PROBLEM DESCRIPTION:
Transcribe the listing verbatim, please, with images dropped.
******
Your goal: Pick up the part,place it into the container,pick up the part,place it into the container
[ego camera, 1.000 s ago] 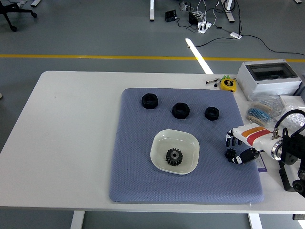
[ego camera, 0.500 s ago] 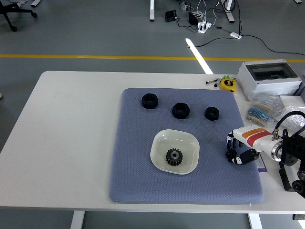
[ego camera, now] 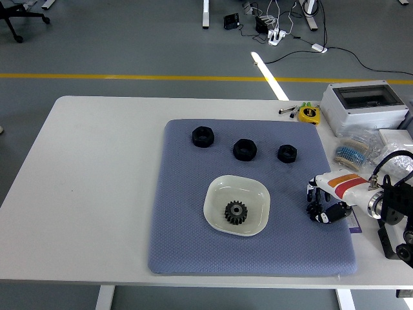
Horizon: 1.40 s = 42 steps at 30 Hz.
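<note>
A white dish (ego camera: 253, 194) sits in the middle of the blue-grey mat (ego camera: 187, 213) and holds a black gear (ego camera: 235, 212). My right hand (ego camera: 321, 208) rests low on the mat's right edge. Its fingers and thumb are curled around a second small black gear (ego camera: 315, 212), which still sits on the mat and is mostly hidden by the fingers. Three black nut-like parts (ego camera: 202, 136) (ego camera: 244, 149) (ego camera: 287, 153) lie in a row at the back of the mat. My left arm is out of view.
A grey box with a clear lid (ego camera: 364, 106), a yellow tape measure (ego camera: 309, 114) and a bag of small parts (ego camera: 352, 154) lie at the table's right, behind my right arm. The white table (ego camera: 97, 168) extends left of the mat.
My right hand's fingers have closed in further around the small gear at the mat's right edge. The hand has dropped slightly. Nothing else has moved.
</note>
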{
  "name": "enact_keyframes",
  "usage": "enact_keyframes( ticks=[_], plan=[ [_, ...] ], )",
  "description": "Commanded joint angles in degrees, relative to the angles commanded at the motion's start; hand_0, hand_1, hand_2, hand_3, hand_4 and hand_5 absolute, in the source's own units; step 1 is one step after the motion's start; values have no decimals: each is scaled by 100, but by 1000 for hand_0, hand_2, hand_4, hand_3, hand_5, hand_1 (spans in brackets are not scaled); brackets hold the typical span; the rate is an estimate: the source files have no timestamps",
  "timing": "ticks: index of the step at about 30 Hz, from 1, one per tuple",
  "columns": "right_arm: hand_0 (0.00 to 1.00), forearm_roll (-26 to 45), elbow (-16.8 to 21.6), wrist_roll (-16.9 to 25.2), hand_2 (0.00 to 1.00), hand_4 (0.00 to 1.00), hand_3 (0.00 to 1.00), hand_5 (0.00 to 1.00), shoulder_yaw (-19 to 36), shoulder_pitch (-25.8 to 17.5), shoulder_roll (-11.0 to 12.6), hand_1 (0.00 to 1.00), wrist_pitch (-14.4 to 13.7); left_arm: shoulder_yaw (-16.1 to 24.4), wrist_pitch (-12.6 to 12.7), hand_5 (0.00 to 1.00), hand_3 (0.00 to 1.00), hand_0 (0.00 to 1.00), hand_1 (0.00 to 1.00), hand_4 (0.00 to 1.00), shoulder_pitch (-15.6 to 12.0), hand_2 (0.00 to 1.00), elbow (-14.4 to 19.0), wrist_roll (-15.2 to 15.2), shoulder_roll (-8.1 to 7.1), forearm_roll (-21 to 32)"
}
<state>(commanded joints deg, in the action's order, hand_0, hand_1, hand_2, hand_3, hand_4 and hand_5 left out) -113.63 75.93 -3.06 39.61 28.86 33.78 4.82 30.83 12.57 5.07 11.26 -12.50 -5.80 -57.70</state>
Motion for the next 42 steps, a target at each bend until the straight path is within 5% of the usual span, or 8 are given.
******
EXERCISE RESPONSE:
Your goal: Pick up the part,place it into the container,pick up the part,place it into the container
[ego camera, 1.000 s ago] 
[ego camera, 0.500 s ago] 
[ego camera, now] 
Horizon: 1.40 s = 42 steps at 30 Hz.
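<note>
A white dish (ego camera: 253, 194) sits in the middle of the blue-grey mat (ego camera: 187, 213) and holds a black gear (ego camera: 235, 212). My right hand (ego camera: 321, 208) rests low on the mat's right edge. Its fingers and thumb are curled around a second small black gear (ego camera: 315, 212), which still sits on the mat and is mostly hidden by the fingers. Three black nut-like parts (ego camera: 202, 136) (ego camera: 244, 149) (ego camera: 287, 153) lie in a row at the back of the mat. My left arm is out of view.
A grey box with a clear lid (ego camera: 364, 106), a yellow tape measure (ego camera: 309, 114) and a bag of small parts (ego camera: 352, 154) lie at the table's right, behind my right arm. The white table (ego camera: 97, 168) extends left of the mat.
My right hand's fingers have closed in further around the small gear at the mat's right edge. The hand has dropped slightly. Nothing else has moved.
</note>
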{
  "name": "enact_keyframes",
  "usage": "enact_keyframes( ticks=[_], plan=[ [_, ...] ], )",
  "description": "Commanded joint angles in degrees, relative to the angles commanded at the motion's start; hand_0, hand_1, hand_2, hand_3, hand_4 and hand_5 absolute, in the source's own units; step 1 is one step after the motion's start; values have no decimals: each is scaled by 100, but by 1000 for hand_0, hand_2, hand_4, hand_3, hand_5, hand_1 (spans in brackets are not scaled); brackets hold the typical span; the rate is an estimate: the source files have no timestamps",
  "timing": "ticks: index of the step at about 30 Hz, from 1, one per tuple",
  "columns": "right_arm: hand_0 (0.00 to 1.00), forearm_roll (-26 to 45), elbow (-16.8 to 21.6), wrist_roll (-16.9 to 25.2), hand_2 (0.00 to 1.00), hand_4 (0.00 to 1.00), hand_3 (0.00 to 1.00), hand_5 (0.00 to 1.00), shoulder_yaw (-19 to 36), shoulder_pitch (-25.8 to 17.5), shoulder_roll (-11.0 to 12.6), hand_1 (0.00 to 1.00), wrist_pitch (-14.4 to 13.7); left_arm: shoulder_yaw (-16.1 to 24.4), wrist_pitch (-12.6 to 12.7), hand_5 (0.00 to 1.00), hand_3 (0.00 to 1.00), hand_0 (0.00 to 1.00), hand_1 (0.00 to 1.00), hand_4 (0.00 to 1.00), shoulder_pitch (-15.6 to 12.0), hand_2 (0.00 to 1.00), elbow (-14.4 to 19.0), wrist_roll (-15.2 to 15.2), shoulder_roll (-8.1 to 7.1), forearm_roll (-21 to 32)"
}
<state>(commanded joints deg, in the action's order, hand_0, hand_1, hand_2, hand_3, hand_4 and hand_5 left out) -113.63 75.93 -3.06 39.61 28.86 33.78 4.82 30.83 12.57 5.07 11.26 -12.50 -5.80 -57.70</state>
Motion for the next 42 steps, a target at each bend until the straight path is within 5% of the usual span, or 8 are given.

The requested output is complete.